A review by mike_leitch
Churchill: Plays Two by Caryl Churchill

I'd put off finishing this collection with Fen because, honestly, the first page with a Japanese Businessman delivering a monologue in broken English seemed...problematic. Even Churchill, one of the best playwrights there is, can have her dud moments. As much as Top Girls is a standout classic that lives up to its reputation, Serious Money and Softcops were a bit too dense for me, which is my issue with Churchill's plays I like least.

But I love Top Girls, Far Away, Vinegar Tom and Mad Forest, so I was still willing to trust her and read the rest of Fen, with the awareness that it was written in 1983 and not very often revived which, based on my immediate concern, was probably because of its datedness.

This is more on the dense side than accessible but the racist opening sets the wrong tone and can be easily skipped.
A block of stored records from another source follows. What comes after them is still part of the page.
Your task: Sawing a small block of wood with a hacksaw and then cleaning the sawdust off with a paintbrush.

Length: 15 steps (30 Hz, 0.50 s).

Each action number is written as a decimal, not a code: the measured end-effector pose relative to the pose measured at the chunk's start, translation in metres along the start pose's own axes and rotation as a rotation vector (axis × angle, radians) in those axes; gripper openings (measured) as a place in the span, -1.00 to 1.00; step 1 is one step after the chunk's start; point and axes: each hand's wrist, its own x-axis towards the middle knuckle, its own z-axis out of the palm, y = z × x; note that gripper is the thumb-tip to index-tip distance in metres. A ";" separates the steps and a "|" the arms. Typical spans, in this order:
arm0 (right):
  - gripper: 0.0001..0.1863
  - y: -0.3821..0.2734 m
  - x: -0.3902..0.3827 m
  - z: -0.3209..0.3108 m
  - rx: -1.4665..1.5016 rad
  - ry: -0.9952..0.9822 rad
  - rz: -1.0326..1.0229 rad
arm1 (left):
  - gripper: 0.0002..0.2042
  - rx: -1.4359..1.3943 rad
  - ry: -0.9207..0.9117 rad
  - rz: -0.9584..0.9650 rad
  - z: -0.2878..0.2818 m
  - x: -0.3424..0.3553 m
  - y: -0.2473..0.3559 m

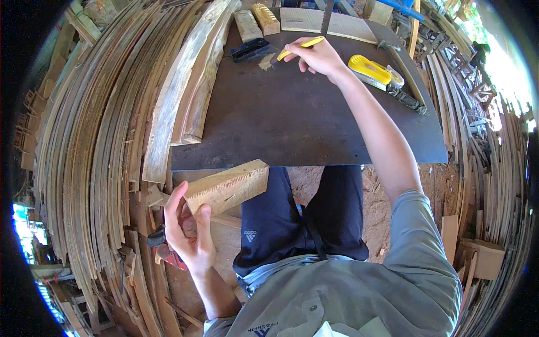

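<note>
One wood block (227, 187) in left hand (188, 230); one brush (292, 49) in right hand (320, 56).

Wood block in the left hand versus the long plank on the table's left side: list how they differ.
The wood block is short and chunky; the long plank is thin, curved and far longer. The block is held off the table by the left hand; the plank rests on the dark table, untouched. Both are pale, rough-sawn wood.

no packages, no labels, no signs, no screens in view
</note>
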 end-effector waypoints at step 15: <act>-0.79 -0.010 -0.017 0.014 -0.151 -0.245 -0.234 | -0.54 -0.151 0.132 -0.085 0.001 0.005 -0.024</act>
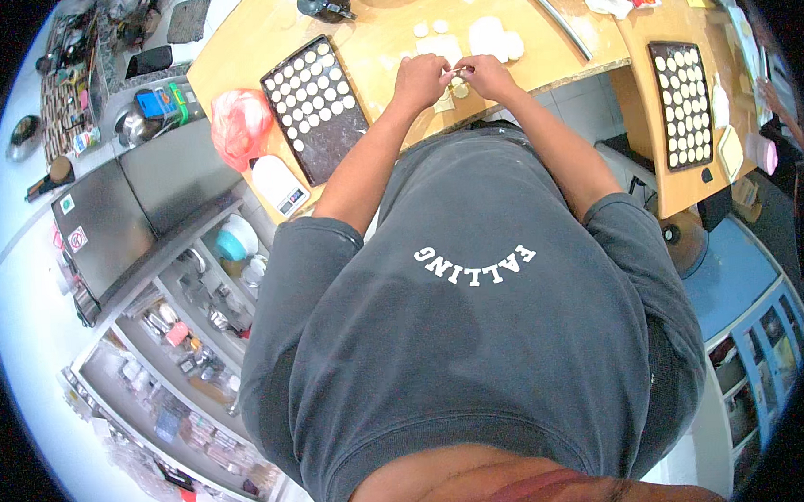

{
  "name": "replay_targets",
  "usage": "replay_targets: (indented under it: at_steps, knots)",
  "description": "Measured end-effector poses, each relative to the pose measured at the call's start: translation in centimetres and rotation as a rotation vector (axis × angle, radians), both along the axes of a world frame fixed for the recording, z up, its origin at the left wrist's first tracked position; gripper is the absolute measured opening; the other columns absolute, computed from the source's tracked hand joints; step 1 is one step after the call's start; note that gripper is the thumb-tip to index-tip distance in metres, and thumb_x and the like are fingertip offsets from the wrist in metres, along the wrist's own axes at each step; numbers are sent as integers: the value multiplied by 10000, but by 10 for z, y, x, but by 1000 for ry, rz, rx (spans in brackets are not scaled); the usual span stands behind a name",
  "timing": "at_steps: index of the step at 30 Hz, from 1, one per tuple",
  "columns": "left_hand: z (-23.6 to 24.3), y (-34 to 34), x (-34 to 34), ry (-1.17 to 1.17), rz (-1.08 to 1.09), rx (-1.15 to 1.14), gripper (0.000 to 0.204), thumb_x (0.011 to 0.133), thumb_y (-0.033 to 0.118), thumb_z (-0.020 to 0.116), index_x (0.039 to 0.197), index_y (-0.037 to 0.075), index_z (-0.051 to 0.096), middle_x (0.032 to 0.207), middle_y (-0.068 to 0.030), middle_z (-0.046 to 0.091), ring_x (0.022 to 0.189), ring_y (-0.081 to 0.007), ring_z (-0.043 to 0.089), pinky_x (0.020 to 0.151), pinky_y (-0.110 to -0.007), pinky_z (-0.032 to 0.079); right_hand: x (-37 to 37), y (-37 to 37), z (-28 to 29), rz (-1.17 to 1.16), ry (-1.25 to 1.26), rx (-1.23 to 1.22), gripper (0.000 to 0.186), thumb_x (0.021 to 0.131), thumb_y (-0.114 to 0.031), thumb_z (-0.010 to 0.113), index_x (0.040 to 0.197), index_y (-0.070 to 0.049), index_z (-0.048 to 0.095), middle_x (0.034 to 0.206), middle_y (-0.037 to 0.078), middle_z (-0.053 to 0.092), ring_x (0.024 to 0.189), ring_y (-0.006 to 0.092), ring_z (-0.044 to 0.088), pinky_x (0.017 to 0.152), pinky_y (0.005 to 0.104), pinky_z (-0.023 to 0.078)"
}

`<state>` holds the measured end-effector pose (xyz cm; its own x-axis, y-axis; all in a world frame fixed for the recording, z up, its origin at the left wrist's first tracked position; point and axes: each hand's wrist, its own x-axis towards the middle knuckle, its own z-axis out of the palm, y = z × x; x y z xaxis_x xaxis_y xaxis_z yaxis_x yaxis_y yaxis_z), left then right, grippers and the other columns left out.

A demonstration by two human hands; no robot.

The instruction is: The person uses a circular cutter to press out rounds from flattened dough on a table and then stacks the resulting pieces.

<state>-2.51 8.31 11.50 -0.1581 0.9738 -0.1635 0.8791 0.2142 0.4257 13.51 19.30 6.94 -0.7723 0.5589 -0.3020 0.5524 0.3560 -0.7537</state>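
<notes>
My left hand [421, 82] and my right hand [488, 77] meet over the near edge of the wooden table. Both are closed, fingertips pinching a small pale piece of dough [456, 70] between them; its shape is mostly hidden. Just below the fingers lie a few small round dough pieces [460, 90]. Beyond my right hand rests a larger white dough mass [496, 41], with two flat dough rounds [440, 26] to its left. Left of my left forearm, a dark baking tray [335, 147] carries rows of pale dough rounds on its far part; its near part is mostly bare.
A white kitchen scale [278, 184] and a pink plastic bag [241, 126] sit by the table's left edge. A black pot [324, 3] stands at the back, and a metal bar [553, 17] lies right. Another dark tray [689, 166] on the right side table is filled with dough rounds.
</notes>
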Motion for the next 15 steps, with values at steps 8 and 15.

Fen is a mournful play showing the increased influence of corporate control on farming through the people whose live revolve around their work on the fen.

Val represents this decline, haunted by a bad decision that means she'll never be accepted by the community and everything she dreams of becomes further and further out of reach. That's as close to a plot as I can manage because most of the play is classic Churchill scenes of innocuous conversations that incite you to look fir subtext. This is what makes her work sometimes inscrutable but then you get magic moments like Bell's monologue about a deal her grandfather made with a corpse, morbid and fairytaleesque with a political edge.

So, not my favourite Churchill but not without interest, I'd say its only really for my fellow Churchill obsessives.